▸ About this task
Your reply should consist of the listing, copied exactly.

------------------------------------------------

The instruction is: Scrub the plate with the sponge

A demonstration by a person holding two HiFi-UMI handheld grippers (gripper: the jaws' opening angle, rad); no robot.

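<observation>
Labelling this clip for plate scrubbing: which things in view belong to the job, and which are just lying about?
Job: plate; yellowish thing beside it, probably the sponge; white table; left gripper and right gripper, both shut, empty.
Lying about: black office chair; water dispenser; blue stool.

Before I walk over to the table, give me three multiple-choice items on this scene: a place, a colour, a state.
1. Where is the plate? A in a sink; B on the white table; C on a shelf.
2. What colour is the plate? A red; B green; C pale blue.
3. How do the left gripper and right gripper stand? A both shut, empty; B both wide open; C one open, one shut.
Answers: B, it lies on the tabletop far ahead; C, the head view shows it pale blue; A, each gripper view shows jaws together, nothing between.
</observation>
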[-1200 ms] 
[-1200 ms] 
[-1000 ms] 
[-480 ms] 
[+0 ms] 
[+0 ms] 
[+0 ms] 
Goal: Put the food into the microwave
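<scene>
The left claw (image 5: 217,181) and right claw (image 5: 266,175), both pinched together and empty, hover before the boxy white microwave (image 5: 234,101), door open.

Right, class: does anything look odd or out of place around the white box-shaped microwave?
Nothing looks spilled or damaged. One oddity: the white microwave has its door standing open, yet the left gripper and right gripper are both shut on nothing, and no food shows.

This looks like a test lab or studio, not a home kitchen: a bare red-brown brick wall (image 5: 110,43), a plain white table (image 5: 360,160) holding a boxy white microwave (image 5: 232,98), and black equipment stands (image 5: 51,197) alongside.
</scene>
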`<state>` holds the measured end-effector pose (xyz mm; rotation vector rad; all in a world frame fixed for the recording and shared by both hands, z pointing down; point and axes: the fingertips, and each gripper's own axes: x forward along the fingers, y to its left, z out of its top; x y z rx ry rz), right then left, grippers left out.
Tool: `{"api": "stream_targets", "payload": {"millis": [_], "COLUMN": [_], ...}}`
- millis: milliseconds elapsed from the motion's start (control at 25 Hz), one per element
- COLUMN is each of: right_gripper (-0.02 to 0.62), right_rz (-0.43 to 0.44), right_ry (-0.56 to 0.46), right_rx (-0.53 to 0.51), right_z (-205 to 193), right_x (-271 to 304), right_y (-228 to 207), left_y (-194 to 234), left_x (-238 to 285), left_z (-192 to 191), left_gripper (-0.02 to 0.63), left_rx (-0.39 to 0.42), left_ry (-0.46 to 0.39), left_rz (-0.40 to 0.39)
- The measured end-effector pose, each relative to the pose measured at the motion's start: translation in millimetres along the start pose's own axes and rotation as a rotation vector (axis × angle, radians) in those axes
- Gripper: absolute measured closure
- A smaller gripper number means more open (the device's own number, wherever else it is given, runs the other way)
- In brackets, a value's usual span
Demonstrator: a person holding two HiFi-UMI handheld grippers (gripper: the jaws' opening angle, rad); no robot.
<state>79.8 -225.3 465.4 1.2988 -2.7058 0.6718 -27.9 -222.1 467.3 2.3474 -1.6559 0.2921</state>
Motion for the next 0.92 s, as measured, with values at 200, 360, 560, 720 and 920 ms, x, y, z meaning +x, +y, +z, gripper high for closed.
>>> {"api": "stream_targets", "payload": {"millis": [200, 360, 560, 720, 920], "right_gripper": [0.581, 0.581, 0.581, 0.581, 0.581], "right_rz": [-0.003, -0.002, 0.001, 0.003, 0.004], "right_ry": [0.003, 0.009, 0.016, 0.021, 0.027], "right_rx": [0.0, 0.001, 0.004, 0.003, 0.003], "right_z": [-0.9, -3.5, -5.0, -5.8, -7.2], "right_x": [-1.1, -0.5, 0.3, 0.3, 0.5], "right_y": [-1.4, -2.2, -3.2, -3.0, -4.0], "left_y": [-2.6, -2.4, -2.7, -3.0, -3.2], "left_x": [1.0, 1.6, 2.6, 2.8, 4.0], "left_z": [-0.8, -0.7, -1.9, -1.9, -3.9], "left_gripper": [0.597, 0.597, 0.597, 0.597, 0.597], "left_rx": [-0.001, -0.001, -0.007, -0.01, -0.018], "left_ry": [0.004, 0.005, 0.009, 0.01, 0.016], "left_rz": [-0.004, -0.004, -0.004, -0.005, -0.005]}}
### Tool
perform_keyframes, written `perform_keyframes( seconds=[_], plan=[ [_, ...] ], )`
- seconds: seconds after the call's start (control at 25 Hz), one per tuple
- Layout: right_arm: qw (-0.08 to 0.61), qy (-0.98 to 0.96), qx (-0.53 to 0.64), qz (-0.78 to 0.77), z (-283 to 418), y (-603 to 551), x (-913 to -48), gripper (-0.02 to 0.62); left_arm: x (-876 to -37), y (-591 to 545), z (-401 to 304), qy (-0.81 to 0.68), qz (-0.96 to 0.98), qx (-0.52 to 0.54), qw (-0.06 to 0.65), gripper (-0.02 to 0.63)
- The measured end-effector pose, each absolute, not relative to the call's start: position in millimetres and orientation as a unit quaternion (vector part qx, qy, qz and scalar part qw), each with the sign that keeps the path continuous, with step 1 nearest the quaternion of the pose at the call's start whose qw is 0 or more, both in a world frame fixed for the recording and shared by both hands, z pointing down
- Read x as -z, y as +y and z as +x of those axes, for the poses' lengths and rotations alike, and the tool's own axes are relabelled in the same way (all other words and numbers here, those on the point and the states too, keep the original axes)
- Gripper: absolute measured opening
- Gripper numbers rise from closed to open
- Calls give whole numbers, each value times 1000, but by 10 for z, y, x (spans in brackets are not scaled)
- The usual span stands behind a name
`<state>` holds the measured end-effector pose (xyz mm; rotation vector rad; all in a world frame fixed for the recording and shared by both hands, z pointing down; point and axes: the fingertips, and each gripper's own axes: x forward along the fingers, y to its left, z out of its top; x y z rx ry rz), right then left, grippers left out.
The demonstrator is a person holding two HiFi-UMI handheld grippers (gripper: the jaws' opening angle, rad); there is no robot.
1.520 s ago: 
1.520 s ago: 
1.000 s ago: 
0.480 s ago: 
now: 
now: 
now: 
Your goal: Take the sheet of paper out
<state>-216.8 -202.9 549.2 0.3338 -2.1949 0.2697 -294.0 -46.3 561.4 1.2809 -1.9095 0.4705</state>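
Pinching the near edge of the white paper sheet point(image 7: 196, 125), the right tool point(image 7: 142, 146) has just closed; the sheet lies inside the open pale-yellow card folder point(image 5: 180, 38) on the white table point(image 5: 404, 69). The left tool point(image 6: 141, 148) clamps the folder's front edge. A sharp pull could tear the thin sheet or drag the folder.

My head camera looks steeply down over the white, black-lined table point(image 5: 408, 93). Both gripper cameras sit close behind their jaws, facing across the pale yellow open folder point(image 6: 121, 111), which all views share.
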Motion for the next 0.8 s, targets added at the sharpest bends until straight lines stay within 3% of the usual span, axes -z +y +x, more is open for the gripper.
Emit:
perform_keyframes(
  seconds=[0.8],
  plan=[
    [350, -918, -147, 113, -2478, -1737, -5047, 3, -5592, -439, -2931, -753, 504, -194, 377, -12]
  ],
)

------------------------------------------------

▸ Your response
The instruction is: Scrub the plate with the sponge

A demonstration by a person holding two HiFi-UMI handheld grippers (gripper: the jaws' opening angle, rad); no robot.

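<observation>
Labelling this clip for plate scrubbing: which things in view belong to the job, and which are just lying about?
Job: plate; yellowish thing beside it, probably the sponge; white table; left gripper and right gripper, both shut, empty.
Lying about: black office chair; water dispenser; blue stool.

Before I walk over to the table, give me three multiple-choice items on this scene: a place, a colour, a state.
1. Where is the plate? A in a sink; B on the white table; C on a shelf.
2. What colour is the plate? A red; B green; C pale blue.
3. How do the left gripper and right gripper stand? A both shut, empty; B both wide open; C one open, one shut.
Answers: B, it lies on the tabletop far ahead; C, the head view shows it pale blue; A, each gripper view shows jaws together, nothing between.
</observation>
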[-1200 ms] 
[-1200 ms] 
[-1000 ms] 
[-480 ms] 
[+0 ms] 
[+0 ms] 
[+0 ms] 
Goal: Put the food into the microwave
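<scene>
The left claw (image 5: 217,181) and right claw (image 5: 266,175), both pinched together and empty, hover before the boxy white microwave (image 5: 234,101), door open.

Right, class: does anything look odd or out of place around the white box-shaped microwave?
Nothing looks spilled or damaged. One oddity: the white microwave has its door standing open, yet the left gripper and right gripper are both shut on nothing, and no food shows.

This looks like a test lab or studio, not a home kitchen: a bare red-brown brick wall (image 5: 110,43), a plain white table (image 5: 360,160) holding a boxy white microwave (image 5: 232,98), and black equipment stands (image 5: 51,197) alongside.
</scene>
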`<state>` holds the measured end-effector pose (xyz mm; rotation vector rad; all in a world frame fixed for the recording and shared by both hands, z pointing down; point and axes: the fingertips, and each gripper's own axes: x forward along the fingers, y to its left, z out of its top; x y z rx ry rz), right then left, grippers left out.
Tool: `{"api": "stream_targets", "payload": {"millis": [_], "COLUMN": [_], ...}}`
- millis: milliseconds elapsed from the motion's start (control at 25 Hz), one per element
- COLUMN is each of: right_gripper (-0.02 to 0.62), right_rz (-0.43 to 0.44), right_ry (-0.56 to 0.46), right_rx (-0.53 to 0.51), right_z (-205 to 193), right_x (-271 to 304), right_y (-228 to 207), left_y (-194 to 234), left_x (-238 to 285), left_z (-192 to 191), left_gripper (-0.02 to 0.63), left_rx (-0.39 to 0.42), left_ry (-0.46 to 0.39), left_rz (-0.40 to 0.39)
- The measured end-effector pose, each relative to the pose measured at the motion's start: translation in millimetres along the start pose's own axes and rotation as a rotation vector (axis × angle, radians) in those axes
- Gripper: absolute measured closure
- A smaller gripper number means more open (the device's own number, wherever else it is given, runs the other way)
- In brackets, a value's usual span
Demonstrator: a person holding two HiFi-UMI handheld grippers (gripper: the jaws' opening angle, rad); no robot.
<state>79.8 -225.3 465.4 1.2988 -2.7058 0.6718 -27.9 -222.1 467.3 2.3474 -1.6559 0.2921</state>
Motion for the next 0.92 s, as measured, with values at 200, 360, 560, 720 and 920 ms, x, y, z meaning +x, +y, +z, gripper high for closed.
>>> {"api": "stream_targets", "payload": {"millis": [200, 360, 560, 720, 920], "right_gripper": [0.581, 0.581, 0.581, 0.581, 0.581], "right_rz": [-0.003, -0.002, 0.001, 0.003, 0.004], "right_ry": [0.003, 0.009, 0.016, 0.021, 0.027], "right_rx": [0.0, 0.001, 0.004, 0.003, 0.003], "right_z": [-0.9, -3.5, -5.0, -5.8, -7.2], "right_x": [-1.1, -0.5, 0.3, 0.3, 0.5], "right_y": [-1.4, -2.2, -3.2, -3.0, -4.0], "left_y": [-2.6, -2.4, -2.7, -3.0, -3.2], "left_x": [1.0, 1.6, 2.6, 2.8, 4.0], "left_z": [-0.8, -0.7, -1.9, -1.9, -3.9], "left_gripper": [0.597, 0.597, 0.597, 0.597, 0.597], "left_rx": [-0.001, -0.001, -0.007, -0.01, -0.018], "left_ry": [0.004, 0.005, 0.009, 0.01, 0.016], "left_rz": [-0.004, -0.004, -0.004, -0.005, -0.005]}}
### Tool
perform_keyframes, written `perform_keyframes( seconds=[_], plan=[ [_, ...] ], )`
- seconds: seconds after the call's start (control at 25 Hz), one per tuple
- Layout: right_arm: qw (-0.08 to 0.61), qy (-0.98 to 0.96), qx (-0.53 to 0.64), qz (-0.78 to 0.77), z (-283 to 418), y (-603 to 551), x (-913 to -48), gripper (-0.02 to 0.62); left_arm: x (-876 to -37), y (-591 to 545), z (-401 to 304), qy (-0.81 to 0.68), qz (-0.96 to 0.98), qx (-0.52 to 0.54), qw (-0.06 to 0.65), gripper (-0.02 to 0.63)
- The measured end-effector pose, each absolute, not relative to the call's start: position in millimetres and orientation as a unit quaternion (vector part qx, qy, qz and scalar part qw), each with the sign that keeps the path continuous, with step 1 nearest the quaternion of the pose at the call's start whose qw is 0 or more, both in a world frame fixed for the recording and shared by both hands, z pointing down
- Read x as -z, y as +y and z as +x of those axes, for the poses' lengths and rotations alike, and the tool's own axes are relabelled in the same way (all other words and numbers here, those on the point and the states too, keep the original axes)
- Gripper: absolute measured opening
- Gripper numbers rise from closed to open
- Calls give whole numbers, each value times 1000, but by 10 for z, y, x (spans in brackets are not scaled)
- The usual span stands behind a name
`<state>` holds the measured end-effector pose (xyz mm; rotation vector rad; all in a world frame fixed for the recording and shared by both hands, z pointing down; point and axes: the fingertips, and each gripper's own axes: x forward along the fingers, y to its left, z out of its top; x y z rx ry rz), right then left, grippers left out.
The demonstrator is a person holding two HiFi-UMI handheld grippers (gripper: the jaws' opening angle, rad); there is no robot.
1.520 s ago: 
1.520 s ago: 
1.000 s ago: 
0.480 s ago: 
now: 
now: 
now: 
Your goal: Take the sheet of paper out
<state>-216.8 -202.9 549.2 0.3338 -2.1949 0.2697 -294.0 -46.3 561.4 1.2809 -1.9095 0.4705</state>
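Pinching the near edge of the white paper sheet point(image 7: 196, 125), the right tool point(image 7: 142, 146) has just closed; the sheet lies inside the open pale-yellow card folder point(image 5: 180, 38) on the white table point(image 5: 404, 69). The left tool point(image 6: 141, 148) clamps the folder's front edge. A sharp pull could tear the thin sheet or drag the folder.

My head camera looks steeply down over the white, black-lined table point(image 5: 408, 93). Both gripper cameras sit close behind their jaws, facing across the pale yellow open folder point(image 6: 121, 111), which all views share.
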Motion for the next 0.8 s, targets added at the sharpest bends until straight lines stay within 3% of the usual span, axes -z +y +x, more is open for the gripper.
Emit:
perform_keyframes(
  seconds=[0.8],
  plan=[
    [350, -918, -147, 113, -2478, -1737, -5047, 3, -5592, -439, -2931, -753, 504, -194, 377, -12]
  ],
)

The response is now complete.